WORK INSTRUCTION
Retype, exactly as they appear below, the lines between the line holding "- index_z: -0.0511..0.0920" and the line holding "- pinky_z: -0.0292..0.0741", both ends included.

MATERIAL FOR THIS EXERCISE
Segment Open
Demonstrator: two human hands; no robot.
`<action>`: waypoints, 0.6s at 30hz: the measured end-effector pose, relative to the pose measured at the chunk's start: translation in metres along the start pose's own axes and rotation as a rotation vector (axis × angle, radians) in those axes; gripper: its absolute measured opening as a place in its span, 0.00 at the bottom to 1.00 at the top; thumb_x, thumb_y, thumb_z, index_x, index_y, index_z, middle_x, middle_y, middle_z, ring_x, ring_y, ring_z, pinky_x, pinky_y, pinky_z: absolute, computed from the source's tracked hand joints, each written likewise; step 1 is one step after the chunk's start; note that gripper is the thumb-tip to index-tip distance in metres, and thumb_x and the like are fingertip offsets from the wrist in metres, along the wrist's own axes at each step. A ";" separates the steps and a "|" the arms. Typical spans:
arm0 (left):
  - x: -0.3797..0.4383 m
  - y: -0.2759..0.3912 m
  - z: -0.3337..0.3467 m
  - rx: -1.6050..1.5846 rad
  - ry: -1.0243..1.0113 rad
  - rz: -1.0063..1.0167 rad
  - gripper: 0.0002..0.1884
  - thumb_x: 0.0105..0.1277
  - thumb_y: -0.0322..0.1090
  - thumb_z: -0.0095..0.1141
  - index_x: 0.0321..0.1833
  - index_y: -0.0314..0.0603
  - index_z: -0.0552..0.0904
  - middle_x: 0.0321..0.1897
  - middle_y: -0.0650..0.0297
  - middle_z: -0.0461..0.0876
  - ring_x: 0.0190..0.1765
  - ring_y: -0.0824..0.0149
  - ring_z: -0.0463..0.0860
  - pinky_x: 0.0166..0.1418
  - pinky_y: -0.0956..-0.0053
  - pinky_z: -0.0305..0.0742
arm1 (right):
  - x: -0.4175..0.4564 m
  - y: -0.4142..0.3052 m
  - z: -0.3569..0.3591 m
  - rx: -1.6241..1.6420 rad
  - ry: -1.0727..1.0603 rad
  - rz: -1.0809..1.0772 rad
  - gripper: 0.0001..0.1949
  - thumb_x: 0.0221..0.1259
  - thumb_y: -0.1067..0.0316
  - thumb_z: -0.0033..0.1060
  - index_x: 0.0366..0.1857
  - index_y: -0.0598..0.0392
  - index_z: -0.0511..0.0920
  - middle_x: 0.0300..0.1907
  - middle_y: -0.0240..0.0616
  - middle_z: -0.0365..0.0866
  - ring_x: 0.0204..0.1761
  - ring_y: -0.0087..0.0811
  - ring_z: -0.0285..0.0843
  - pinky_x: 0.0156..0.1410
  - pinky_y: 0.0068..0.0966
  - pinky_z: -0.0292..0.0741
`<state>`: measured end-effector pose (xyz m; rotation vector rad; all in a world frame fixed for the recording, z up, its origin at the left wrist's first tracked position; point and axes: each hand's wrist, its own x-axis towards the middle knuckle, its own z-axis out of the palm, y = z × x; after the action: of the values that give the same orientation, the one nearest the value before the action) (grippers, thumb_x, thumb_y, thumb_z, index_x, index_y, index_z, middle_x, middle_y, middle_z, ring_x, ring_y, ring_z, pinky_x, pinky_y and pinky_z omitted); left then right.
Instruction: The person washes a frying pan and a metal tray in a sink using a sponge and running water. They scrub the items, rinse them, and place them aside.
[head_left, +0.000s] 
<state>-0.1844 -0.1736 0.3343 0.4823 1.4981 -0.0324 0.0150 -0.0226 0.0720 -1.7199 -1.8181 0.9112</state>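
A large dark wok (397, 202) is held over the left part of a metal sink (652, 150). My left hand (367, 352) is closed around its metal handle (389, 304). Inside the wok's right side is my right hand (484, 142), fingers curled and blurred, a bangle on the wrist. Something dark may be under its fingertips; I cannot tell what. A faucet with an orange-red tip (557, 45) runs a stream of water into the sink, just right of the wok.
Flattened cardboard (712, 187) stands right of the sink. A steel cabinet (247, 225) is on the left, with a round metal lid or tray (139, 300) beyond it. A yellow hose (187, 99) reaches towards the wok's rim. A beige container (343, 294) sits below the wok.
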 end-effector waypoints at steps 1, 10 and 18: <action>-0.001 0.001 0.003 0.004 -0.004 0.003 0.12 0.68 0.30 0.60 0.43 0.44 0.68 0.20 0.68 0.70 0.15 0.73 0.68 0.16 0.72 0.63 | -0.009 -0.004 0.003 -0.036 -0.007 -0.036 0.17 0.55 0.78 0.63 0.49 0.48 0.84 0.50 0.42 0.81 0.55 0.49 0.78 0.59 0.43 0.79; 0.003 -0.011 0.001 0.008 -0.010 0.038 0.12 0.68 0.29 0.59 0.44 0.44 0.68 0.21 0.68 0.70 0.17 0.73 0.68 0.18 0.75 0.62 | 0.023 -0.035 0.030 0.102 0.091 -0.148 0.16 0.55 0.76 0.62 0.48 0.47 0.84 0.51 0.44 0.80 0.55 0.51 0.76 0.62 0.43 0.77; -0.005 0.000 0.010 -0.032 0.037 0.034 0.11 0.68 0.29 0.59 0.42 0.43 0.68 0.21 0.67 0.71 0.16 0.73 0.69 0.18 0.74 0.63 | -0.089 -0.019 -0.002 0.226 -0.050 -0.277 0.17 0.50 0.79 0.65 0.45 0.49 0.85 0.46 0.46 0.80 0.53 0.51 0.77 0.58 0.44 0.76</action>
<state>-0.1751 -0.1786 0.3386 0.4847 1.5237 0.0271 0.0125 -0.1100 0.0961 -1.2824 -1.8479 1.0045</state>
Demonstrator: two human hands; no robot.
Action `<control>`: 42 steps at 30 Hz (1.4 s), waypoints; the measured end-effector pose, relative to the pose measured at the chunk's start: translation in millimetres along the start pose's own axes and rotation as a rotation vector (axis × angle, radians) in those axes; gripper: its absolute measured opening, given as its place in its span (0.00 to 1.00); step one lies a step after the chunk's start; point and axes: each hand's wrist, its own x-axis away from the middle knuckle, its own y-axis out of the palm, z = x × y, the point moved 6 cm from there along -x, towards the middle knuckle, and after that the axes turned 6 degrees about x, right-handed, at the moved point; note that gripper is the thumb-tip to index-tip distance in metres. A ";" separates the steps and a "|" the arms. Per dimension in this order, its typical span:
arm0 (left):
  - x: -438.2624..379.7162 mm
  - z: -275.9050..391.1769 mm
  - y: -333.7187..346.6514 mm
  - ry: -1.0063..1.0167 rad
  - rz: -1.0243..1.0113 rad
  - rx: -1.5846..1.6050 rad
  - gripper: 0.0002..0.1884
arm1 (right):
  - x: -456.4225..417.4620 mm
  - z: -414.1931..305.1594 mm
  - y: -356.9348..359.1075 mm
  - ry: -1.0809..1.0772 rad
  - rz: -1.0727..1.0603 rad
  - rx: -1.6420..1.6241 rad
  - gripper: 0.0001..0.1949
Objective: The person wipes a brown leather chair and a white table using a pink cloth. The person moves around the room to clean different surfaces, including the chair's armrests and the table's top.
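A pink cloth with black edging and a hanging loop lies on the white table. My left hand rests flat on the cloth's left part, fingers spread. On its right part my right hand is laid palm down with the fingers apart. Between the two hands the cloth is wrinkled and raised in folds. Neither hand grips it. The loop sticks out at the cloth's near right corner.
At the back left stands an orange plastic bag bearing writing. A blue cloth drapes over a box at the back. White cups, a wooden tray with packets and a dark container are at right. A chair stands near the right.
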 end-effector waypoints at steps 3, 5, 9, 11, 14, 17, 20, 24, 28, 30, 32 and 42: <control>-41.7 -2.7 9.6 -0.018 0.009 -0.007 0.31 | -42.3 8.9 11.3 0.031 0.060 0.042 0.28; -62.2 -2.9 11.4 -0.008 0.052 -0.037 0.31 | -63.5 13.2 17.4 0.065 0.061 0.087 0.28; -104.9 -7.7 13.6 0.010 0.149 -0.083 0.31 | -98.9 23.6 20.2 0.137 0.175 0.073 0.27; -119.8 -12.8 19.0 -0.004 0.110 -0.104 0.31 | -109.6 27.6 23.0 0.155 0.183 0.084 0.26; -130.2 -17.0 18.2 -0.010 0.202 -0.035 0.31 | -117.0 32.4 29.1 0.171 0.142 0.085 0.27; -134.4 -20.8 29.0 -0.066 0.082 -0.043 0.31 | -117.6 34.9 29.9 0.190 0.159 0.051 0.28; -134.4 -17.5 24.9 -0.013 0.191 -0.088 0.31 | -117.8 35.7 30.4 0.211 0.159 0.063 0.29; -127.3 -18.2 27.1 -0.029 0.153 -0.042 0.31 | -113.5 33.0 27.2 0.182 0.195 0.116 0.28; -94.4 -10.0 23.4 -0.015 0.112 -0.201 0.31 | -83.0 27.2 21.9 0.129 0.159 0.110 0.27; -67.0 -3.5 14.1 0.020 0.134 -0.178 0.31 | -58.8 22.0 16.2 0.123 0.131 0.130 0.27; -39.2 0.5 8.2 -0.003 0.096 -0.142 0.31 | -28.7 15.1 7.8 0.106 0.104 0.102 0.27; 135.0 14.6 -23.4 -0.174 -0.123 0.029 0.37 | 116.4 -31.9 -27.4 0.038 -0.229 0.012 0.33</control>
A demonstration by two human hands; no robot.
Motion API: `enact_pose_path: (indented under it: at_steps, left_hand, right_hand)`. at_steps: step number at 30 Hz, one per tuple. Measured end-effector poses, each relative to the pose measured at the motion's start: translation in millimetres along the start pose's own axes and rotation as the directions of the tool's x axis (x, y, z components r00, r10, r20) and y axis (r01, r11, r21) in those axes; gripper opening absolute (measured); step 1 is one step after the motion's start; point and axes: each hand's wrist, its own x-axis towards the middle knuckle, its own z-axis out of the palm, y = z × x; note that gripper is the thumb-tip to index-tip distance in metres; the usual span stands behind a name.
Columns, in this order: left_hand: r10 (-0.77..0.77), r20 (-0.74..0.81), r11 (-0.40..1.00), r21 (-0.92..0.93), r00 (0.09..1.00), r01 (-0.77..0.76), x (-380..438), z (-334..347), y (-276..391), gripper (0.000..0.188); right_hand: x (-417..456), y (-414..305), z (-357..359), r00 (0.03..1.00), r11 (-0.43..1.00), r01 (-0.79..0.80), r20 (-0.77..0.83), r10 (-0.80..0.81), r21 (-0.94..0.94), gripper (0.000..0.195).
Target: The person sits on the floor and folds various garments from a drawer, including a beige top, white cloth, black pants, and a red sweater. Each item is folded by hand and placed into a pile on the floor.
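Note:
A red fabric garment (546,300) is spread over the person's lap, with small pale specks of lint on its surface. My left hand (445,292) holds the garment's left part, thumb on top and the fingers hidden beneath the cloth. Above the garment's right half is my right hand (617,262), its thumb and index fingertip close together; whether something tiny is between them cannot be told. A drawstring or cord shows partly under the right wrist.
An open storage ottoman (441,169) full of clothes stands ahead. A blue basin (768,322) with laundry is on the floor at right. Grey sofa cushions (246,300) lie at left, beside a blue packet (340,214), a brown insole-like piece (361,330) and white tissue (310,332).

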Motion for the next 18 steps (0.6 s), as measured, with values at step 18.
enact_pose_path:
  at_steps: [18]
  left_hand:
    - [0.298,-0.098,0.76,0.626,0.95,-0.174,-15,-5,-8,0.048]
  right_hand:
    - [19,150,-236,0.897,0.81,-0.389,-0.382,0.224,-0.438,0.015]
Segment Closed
TASK SOLUTION
  - index_z: -0.0511..0.0920
  - middle_x: 0.0300..0.1907
  - middle_y: -0.0240..0.0616
  - middle_z: -0.0365..0.0866
  - ring_x: 0.0204..0.1761
  - ring_y: -0.0087..0.0811
  - ring_z: -0.0285..0.0843
  - pinky_x: 0.0156..0.1410
  - pinky_y: 0.0068..0.0966
  - pinky_z: -0.0292..0.0741

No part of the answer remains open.